500-kilogramowy niewybuch wysadzono w poniedziałek na poligonie wojskowym w Orzyszu. Bomba z Ciołkowskiego została wywieziona w niedzielę popołudniu. Detonacja bomby w Orzyszu została nagrana.
– Akcja, jaka została podjęta przez 18. Białostocki Pułk Rozpoznawczy i 16. patrol rozminowania, którym dowodził chorąży Kujawa, doprowadziła do likwidacji zagrożenia. Niesłychanie sprawnie w ciągu dzisiejszego dnia, po ewakuacji ludności (…), doprowadzono do podniesienia ładunku. Przewieziono go do Orzysza, gdzie zostanie jutro zlikwidowany – powiedział minister Antoni Macierewicz na briefingu zorganizowanym w Białymstoku, kilkaset metrów od miejsca, skąd w niedzielę wywieziono bombę. Znalezisko to ponad dwumetrowa, ważąca 500 kg niemiecka bomba lotnicza z czasów II wojny światowej.
– To jest największe tego typu zagrożenie, z jakim mieliśmy do czynienia od wielu, wielu lat.

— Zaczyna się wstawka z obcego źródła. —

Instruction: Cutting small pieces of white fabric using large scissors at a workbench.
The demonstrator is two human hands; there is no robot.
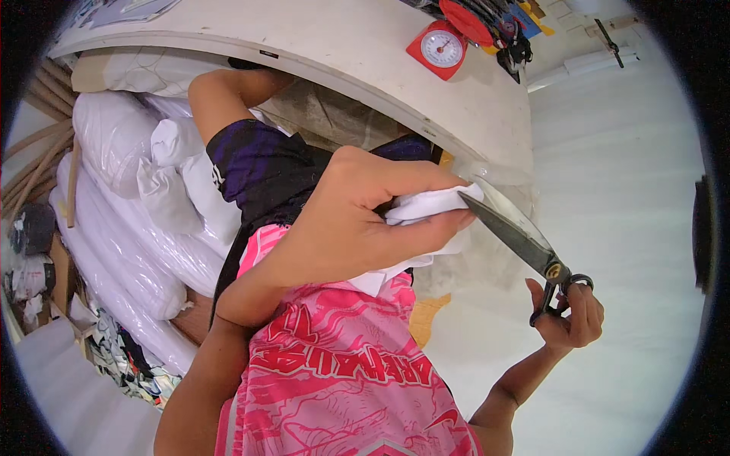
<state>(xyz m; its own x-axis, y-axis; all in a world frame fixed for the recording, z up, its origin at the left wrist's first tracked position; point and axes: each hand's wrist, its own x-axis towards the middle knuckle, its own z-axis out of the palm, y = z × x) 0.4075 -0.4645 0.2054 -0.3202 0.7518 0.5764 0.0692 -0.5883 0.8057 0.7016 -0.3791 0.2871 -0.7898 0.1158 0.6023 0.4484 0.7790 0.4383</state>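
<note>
Raised in front of me, my left hand point(357, 213) pinches a folded piece of white cloth point(430, 204) between thumb and fingers. More of the cloth hangs below the hand, over my lap. My right hand point(574, 319) is closed round the handles of black-handled scissors point(521, 242), off to the right. Their long metal blades point up and left, with the dark blade's tip at the edge of the cloth beside my left fingertips. Whether the blades have cloth between them I cannot tell.
A white table point(342, 38) curves across the top, bearing a red dial scale point(439, 49) and a cluttered pile of dark items. Plastic-wrapped white rolls point(137, 243) and white bags point(171, 194) lie at left, near brown tubes point(46, 137) and fabric scraps point(129, 365).
</note>
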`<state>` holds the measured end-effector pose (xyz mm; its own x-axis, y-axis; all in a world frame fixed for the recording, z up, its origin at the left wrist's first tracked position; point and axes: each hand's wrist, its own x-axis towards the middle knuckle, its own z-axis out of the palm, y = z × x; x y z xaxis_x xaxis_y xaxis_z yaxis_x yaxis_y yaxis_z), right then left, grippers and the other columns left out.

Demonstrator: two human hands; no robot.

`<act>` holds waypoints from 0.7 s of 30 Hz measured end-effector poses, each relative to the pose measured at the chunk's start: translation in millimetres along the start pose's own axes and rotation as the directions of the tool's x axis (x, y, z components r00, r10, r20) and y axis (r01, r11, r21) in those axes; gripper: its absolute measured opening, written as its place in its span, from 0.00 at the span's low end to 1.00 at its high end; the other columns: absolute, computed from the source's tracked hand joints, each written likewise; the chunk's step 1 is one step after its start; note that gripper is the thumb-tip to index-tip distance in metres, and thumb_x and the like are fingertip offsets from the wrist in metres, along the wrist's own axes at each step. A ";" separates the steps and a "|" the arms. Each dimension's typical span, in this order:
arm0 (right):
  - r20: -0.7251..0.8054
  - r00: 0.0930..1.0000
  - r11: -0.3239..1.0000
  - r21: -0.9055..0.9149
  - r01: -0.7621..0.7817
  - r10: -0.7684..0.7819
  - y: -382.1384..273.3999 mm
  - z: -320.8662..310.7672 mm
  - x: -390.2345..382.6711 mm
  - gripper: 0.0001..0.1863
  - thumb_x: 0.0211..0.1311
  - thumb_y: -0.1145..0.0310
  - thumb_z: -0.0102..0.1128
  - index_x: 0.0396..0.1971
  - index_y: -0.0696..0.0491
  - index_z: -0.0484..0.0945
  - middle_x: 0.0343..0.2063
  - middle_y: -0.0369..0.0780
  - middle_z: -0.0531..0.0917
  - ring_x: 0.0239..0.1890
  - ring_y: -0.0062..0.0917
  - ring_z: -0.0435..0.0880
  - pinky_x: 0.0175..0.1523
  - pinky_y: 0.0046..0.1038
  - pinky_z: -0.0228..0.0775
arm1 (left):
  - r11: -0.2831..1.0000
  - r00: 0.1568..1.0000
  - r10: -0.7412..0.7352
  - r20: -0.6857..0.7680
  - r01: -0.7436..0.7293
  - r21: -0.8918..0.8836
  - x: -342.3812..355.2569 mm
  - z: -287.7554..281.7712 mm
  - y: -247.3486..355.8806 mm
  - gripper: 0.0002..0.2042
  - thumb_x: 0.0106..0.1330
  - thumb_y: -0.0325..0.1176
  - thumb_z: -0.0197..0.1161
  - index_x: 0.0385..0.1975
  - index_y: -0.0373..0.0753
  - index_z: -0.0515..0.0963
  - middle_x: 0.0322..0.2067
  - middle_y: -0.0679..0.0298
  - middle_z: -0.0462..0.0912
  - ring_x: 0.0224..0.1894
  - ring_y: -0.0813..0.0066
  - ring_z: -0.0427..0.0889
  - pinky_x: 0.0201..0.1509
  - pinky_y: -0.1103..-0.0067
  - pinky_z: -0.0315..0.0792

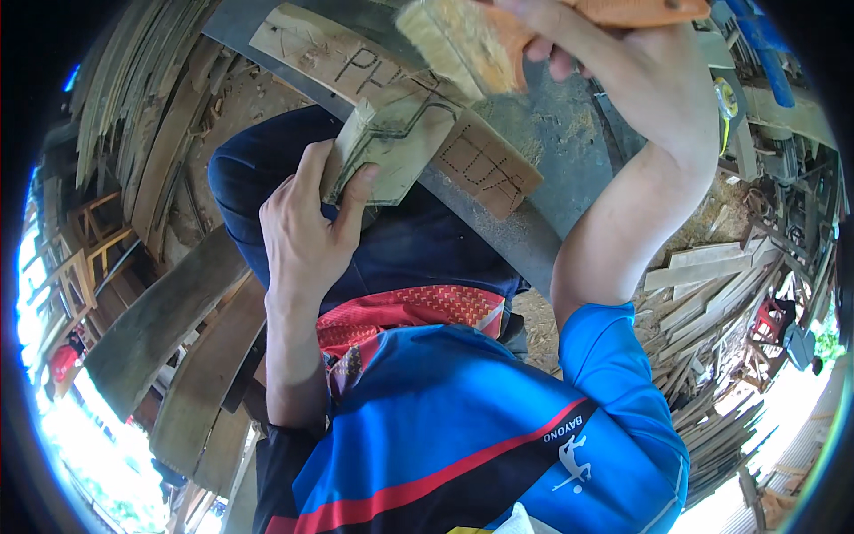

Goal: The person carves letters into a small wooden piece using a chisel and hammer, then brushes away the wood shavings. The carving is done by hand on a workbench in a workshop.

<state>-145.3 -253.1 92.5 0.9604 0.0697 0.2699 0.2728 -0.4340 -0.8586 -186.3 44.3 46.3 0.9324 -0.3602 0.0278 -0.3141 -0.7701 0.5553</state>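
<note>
My left hand is wrapped round the near end of a pale wooden block, thumb on its top face. A dark line bends across that face. Above and to the right, my right hand grips a wide paintbrush with an orange handle and pale, worn bristles. The bristles hang just beyond the block; whether they touch anything I cannot tell. Beneath the block lies a light wooden board with dark lettering. Its other end, marked with dotted characters, shows right of the block.
A dark grey work surface, dusted with sawdust, runs under the board. To the right lie a yellow tape measure and stacked timber strips. Long planks lean at the left, with more boards behind. A blue bar stands at the far right.
</note>
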 end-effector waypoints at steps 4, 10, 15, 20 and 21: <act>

Tak wielkiej ewakuacji nie musiano dokonywać już naprawdę od wiele lat. Zrobiono to niesłychanie sprawnie we współdziałaniu z centrum, które tutaj ze strony miasta funkcjonowało znakomicie. Ludność została poinformowana o wszystkim, została przewieziona w bezpieczne miejsce, a po kilku godzinach mogła powrócić do miejsc zamieszkania. Nie było żadnych strat, żadnych zagrożeń, żadnego niebezpieczeństwa. Chcę podziękować dowodzącemu akcją chorążemu Kujawie i generałowi Owczarkowi, na ręce którego składam gratulacje.
Ta akcja pokazuje, jak w czasie pokoju działają żołnierze, jak w czasie pokoju skutecznie działa wojsko na rzecz mieszkańców. W przyszłości, są to działania w których coraz większy ciężar będą przejmowali żołnierze obrony terytorialnej. Pokazuje to raz jeszcze konieczność współdziałania wojska z administracją cywilną – mówił podczas spotkania z mediami w Białymstoku minister obrony narodowej Antoni Macierewicz.
Szef MON podziękował wszystkim służbom za sprawnie i profesjonalnie przeprowadzoną akcję, a także mieszkańcom miasta za zrozumienie. Jak podkreślił minister bomba mogła stanowić dla ewakuowanych mieszkańców, których było ok. 10 tys. (7500 mieszkańców Białegostoku i 1500 mieszkańców gminy) olbrzymie zagrożenie.